Tandis que de nombreuses familles et groupes d’amis se réunissent autour d’un bon festin pour célébrer l’arrivée de la nouvelle année, cette réalité n’est pas celle de tous. Certains passeront cette nuit symbolique au travail, au sein des services essentiels, d’autres dans des centres d’hébergement, voire derrière les barreaux. Un autre visage du réveillon, plus discret, mais tout aussi réel, que nous avons choisi de mettre en lumière.

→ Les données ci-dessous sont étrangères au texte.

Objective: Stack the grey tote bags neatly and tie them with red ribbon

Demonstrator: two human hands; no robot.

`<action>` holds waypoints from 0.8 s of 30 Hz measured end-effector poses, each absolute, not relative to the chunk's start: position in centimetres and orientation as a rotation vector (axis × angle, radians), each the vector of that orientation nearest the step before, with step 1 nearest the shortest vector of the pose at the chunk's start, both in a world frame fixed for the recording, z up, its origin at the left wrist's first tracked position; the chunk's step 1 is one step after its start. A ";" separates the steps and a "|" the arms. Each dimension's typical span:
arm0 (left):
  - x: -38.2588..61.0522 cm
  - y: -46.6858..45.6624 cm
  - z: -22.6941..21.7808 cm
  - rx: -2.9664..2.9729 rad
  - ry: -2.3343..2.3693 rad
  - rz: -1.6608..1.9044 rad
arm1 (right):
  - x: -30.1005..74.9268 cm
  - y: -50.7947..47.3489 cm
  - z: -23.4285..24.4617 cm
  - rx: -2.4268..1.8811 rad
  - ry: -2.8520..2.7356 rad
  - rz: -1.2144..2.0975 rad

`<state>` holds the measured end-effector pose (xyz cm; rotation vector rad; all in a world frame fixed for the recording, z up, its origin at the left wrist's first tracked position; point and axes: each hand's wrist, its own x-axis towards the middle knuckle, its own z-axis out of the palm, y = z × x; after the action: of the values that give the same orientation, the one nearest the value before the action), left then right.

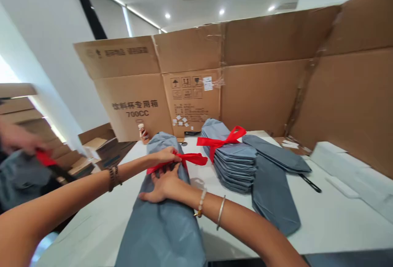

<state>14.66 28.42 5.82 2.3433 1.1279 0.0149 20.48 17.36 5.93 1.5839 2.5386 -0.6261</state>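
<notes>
- Nearest, a long grey bag (pixel 162 226) lies on the white table (pixel 331 222).
- Right hand (pixel 162 187) presses flat on it, fingers spread.
- Left hand (pixel 164 155) pinches a red ribbon (pixel 192 159) around the bag.
- Beyond, a ribbon-tied grey stack (pixel 235 162), then cardboard walls (pixel 264 91).
</notes>
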 end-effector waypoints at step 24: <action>6.9 26.9 5.4 2.691 1.489 0.029 | 20.6 18.4 4.9 1.532 2.443 -0.648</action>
<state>6.88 26.93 5.38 2.6912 1.4889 0.0287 20.62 18.41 4.91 1.5324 2.4429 -0.6476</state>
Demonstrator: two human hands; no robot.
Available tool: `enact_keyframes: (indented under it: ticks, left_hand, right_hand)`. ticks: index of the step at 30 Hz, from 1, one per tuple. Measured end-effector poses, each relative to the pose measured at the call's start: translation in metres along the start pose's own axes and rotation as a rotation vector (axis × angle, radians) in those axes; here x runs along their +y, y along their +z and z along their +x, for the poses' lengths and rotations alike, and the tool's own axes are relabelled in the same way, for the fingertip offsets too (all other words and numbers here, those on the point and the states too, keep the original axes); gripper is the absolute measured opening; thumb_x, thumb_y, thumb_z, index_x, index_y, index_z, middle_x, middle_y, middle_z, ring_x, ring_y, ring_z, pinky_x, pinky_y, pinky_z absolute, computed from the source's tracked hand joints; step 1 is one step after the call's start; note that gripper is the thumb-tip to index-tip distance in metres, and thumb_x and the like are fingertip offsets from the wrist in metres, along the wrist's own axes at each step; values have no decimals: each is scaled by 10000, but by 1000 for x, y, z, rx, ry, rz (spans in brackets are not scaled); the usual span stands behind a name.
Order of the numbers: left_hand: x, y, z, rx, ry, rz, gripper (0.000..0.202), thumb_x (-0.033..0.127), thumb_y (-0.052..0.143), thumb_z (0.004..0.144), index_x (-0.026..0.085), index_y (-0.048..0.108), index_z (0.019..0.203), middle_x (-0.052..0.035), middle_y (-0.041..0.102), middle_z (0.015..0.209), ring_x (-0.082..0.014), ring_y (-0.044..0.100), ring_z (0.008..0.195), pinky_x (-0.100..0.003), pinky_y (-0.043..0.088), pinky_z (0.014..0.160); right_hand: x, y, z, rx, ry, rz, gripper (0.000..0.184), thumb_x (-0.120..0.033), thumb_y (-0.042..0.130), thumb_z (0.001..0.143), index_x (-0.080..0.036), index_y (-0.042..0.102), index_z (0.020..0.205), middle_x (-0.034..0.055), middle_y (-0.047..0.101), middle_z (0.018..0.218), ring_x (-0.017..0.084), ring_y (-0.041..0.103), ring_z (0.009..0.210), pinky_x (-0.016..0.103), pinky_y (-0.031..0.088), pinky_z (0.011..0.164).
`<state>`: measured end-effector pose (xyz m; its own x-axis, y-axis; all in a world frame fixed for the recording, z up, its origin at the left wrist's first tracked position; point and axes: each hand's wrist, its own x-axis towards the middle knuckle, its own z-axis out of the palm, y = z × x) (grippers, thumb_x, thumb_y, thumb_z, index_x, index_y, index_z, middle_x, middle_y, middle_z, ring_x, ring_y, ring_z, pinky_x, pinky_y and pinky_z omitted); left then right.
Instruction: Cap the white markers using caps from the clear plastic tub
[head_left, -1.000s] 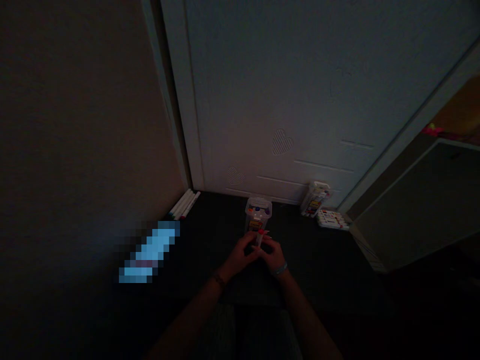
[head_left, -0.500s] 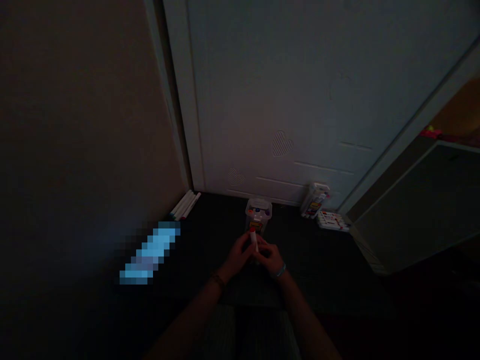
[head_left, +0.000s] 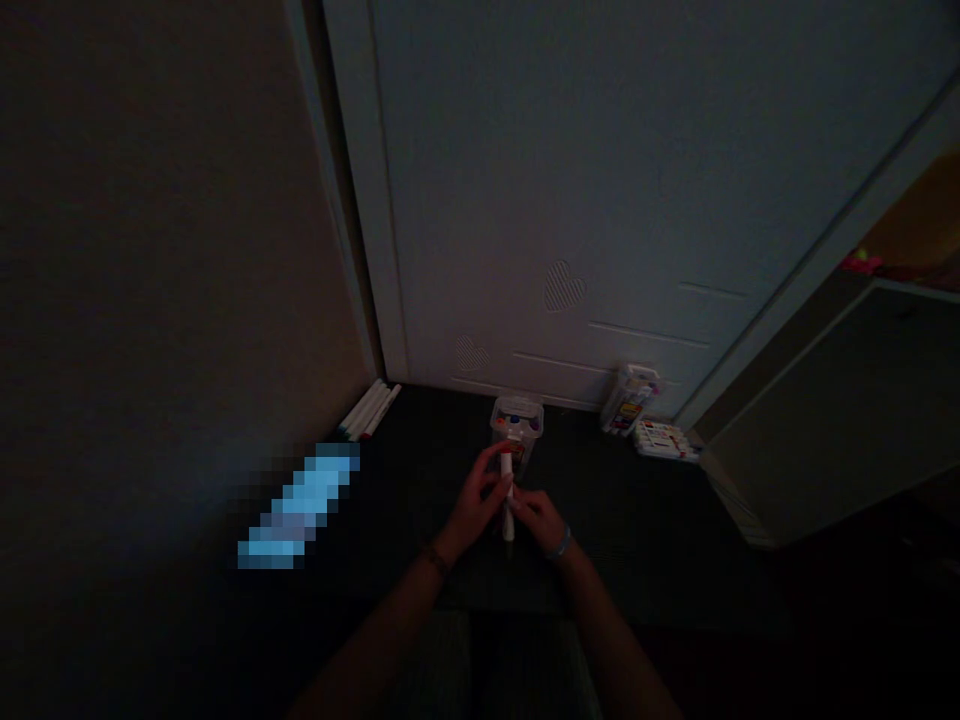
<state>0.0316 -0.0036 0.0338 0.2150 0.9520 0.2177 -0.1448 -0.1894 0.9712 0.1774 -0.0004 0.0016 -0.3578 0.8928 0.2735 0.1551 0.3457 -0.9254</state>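
White marker (head_left: 508,523) with red end: located above the dark tabletop (head_left: 637,530), held by both hands; red end directed away from the person, white end toward the person.

Pale panel (head_left: 540,180): rises along the rear edge of the tabletop; raised grooves and striped heart reliefs (head_left: 564,287) mark its lower portion. Brown wall (head_left: 165,250): borders the left side.

Left hand (head_left: 476,500): closed on the marker toward its red end, fingers on the far side, thumb on the near side. Right hand (head_left: 540,515): fingertips narrowed to a pinch at about mid-barrel.

Bright pixelated patch (head_left: 300,505): at the left of the tabletop; content cannot be identified. Clear container (head_left: 517,430): upright, directly beyond the hands; orange, blue and purple ends visible inside; front label partly covered by the left hand. Upright marker case (head_left: 630,400): right rear, near the panel. Flat marker set (head_left: 665,440): lies just beside the case, on its right. Loose white markers (head_left: 369,410): grouped side by side at the left rear corner; exact count not clear.

Dark bracelet (head_left: 433,558): left wrist. Light blue band (head_left: 560,542): right wrist.
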Motion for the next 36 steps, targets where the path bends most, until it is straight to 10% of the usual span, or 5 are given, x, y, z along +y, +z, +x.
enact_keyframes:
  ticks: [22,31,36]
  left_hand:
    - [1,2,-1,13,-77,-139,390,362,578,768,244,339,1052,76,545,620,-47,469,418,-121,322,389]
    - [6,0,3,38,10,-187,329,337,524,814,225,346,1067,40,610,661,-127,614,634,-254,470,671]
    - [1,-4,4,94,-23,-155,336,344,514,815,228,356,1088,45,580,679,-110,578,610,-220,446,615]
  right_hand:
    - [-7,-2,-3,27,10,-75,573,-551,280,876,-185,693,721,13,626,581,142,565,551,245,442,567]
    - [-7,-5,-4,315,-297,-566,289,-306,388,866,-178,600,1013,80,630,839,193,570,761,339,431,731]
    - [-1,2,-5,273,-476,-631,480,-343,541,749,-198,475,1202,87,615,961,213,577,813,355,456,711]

Sœur Myriam, du couvent de Bonne Terre, explique que, comme chaque année, les résidents se rassembleront pour un dîner convivial baptisé la « grillade party ». Un moment festif au cours duquel une piste de danse sera aménagée, avant d’attendre ensemble minuit pour célébrer la nouvelle année au son des pétards.

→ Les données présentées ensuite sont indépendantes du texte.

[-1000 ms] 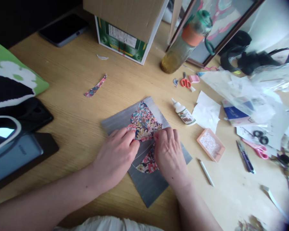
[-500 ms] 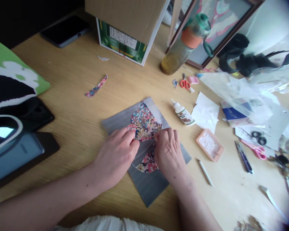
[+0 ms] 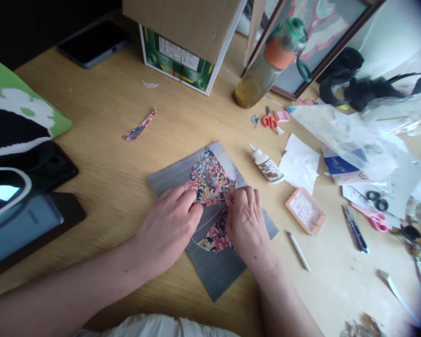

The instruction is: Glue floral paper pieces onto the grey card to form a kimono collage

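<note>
We bring our bare left forearm (image 3: pixel 84 283) in from eight o'clock, slanting toward two, its wrist nearly straight. Our left hand (image 3: pixel 171 227) lies just below mid-view, toward seven o'clock, back upward, knuckles bent, fingers curled in close together; the thumb lies alongside the forefinger, aimed roughly at one o'clock, and we cannot see most of the fingertips. Our right forearm (image 3: pixel 286 292), also bare, rises from five o'clock toward eleven. We hold our right hand (image 3: pixel 247 222) toward five o'clock from mid-view, knuckles raised, fingers folded, thumb and forefinger drawn into a pinch facing ten o'clock.
</note>
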### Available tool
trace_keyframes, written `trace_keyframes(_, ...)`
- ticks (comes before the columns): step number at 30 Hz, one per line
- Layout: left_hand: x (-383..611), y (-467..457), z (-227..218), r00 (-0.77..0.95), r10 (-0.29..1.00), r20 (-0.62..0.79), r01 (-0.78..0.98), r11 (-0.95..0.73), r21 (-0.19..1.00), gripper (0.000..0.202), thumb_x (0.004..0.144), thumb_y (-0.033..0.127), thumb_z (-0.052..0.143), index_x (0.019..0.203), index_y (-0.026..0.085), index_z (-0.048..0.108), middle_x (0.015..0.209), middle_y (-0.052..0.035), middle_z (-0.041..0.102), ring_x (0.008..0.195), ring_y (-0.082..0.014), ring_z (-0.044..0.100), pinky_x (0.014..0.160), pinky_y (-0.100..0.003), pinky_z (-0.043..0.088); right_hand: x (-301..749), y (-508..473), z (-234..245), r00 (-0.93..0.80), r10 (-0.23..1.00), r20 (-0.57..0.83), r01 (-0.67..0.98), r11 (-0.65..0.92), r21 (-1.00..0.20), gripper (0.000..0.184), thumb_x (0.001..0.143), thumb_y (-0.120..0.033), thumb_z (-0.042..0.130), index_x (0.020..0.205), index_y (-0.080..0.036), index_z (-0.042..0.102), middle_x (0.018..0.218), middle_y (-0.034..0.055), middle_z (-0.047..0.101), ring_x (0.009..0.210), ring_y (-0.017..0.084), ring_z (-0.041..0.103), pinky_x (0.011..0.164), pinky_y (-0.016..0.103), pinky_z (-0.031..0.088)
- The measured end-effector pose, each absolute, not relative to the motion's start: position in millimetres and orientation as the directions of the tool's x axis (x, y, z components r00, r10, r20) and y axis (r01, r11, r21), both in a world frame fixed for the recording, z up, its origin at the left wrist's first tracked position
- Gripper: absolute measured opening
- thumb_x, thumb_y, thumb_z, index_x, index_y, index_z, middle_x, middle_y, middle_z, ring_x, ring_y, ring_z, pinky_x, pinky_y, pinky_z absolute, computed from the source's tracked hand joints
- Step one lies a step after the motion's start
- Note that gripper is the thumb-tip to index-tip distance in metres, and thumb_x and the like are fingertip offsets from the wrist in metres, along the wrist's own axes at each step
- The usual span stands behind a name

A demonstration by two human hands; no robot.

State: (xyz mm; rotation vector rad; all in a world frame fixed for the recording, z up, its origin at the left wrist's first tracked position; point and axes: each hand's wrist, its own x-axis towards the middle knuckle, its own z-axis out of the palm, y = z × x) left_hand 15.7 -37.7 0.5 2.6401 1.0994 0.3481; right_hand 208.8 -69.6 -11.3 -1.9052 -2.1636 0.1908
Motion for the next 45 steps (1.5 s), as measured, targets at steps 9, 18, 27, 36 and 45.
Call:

Le commissaire des prisons, Dev Jokhoo, souligne qu’un repas spécial sera préparé pour les détenus, accompagné d’un gâteau. La soirée se poursuivra par un concert interne, permettant aux détenus de se détendre et de partager un moment de convivialité. Par ailleurs, une messe présidée par Mgr Durhone sera célébrée à la prison de Melrose ce 31 décembre, suivie d’un office destiné aux membres du personnel et à leurs familles.
Anne-Zoa, infirmière, explique que le réveillon reste pour elle une journée de travail comme les autres. Elle se tient prête à intervenir en cas d’urgence, consciente que certains patients auront besoin de soins même pendant les festivités du Nouvel An.
Ainsi, derrière les feux d’artifice et les repas festifs, une autre facette du réveillon se dessine à Maurice. Entre résidents de couvents, détenus et personnels soignants, chacun vit cette nuit à sa manière, dans l’engagement, la solidarité ou la vigilance. Un rappel que le passage à la nouvelle année concerne tous, même ceux qui célèbrent loin des projecteurs.